*TASK DIRECTIONS*
Every line of the records below that holds the word "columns" should be copied out.

(Data items)

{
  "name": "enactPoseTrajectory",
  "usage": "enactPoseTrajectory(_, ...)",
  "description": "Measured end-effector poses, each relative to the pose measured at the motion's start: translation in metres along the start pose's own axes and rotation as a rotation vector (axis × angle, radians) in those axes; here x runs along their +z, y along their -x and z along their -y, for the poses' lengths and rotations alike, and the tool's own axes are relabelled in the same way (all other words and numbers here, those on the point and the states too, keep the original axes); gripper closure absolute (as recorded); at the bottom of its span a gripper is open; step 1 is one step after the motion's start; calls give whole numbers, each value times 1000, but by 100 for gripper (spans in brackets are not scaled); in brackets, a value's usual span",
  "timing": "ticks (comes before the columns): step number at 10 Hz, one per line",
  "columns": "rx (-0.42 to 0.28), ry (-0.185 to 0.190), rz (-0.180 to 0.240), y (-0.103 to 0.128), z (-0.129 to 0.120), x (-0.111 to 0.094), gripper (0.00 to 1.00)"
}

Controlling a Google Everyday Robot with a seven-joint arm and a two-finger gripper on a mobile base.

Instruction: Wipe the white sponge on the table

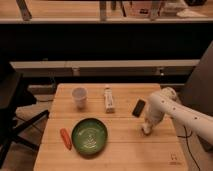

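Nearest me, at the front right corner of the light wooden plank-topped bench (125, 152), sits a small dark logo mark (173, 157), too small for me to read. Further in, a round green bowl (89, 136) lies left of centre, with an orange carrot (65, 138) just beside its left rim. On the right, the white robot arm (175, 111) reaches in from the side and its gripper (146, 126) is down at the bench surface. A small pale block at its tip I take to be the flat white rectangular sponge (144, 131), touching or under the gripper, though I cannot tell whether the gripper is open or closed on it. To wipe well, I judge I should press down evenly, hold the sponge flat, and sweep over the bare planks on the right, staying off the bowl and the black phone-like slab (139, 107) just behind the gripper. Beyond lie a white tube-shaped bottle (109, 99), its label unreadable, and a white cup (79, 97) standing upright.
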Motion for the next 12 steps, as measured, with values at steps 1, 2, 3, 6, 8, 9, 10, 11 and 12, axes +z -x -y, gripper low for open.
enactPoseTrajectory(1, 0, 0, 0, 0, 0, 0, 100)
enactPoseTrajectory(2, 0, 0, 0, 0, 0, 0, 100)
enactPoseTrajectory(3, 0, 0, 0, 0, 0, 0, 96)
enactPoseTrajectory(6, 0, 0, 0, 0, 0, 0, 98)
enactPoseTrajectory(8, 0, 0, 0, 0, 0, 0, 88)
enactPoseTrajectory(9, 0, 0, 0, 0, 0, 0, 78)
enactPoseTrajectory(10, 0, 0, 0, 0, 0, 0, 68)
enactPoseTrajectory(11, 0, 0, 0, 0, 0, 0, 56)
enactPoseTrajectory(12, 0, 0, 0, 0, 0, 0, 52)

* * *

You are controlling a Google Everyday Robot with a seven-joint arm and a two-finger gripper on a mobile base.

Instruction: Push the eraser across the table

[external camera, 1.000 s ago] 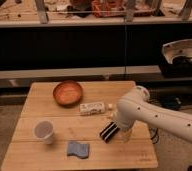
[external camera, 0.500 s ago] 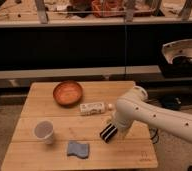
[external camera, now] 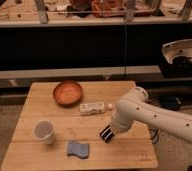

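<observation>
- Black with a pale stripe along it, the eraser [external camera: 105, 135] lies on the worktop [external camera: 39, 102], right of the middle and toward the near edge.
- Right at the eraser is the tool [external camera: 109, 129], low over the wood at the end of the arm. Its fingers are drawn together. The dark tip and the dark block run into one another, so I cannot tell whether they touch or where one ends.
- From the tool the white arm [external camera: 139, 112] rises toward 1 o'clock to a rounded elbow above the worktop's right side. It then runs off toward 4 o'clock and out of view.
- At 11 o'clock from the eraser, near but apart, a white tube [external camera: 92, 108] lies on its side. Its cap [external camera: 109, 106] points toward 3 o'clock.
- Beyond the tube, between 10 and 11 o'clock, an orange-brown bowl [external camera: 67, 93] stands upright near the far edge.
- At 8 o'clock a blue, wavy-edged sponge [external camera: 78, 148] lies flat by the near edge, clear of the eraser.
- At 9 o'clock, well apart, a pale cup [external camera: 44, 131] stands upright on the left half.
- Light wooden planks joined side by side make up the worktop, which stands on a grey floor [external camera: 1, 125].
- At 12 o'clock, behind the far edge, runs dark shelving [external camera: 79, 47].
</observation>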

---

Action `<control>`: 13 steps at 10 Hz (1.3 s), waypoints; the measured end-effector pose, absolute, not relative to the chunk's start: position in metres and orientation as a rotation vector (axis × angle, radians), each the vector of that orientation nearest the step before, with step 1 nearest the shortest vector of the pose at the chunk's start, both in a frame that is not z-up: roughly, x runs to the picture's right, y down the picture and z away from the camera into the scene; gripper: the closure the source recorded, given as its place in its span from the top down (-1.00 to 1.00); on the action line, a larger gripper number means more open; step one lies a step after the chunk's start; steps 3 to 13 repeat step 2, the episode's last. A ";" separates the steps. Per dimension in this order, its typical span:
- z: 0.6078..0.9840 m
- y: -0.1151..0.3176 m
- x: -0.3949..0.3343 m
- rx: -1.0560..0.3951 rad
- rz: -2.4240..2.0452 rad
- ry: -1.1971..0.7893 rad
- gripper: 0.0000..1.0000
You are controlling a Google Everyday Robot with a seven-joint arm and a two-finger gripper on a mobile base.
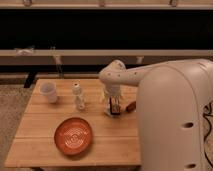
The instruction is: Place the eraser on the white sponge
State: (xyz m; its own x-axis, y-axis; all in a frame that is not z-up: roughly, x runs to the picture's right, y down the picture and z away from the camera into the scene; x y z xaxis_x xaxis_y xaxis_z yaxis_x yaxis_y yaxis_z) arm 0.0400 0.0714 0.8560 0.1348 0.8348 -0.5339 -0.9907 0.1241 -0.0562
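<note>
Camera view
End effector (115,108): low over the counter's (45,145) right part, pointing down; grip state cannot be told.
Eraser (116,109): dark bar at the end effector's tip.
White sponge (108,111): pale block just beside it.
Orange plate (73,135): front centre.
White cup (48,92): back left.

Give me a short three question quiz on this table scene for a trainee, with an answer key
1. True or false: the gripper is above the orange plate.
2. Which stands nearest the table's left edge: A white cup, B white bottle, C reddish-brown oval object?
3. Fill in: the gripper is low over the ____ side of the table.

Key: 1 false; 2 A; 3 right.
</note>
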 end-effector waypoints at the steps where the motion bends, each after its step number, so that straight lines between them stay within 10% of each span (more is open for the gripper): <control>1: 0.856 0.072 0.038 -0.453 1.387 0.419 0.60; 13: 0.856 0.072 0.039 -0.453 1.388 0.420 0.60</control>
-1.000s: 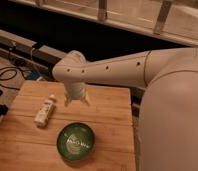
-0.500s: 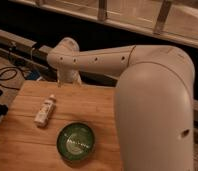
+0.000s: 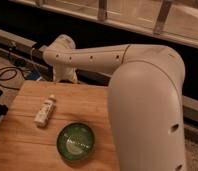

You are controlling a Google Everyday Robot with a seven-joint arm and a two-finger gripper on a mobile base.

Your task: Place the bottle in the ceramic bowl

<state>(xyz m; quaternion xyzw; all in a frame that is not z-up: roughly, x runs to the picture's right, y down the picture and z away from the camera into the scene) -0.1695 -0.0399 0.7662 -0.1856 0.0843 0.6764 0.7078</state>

*YOUR SOLUTION*
  "timing": "ticks (comes before the columns): step number at 10 Hz, one per line",
  "columns": "rx (-0.42 to 0.28), ry (-0.185 to 0.190), rz (-0.180 to 0.240), y (-0.103 to 0.128), z (-0.129 to 0.120), x (-0.111 to 0.094), gripper (0.00 to 1.00)"

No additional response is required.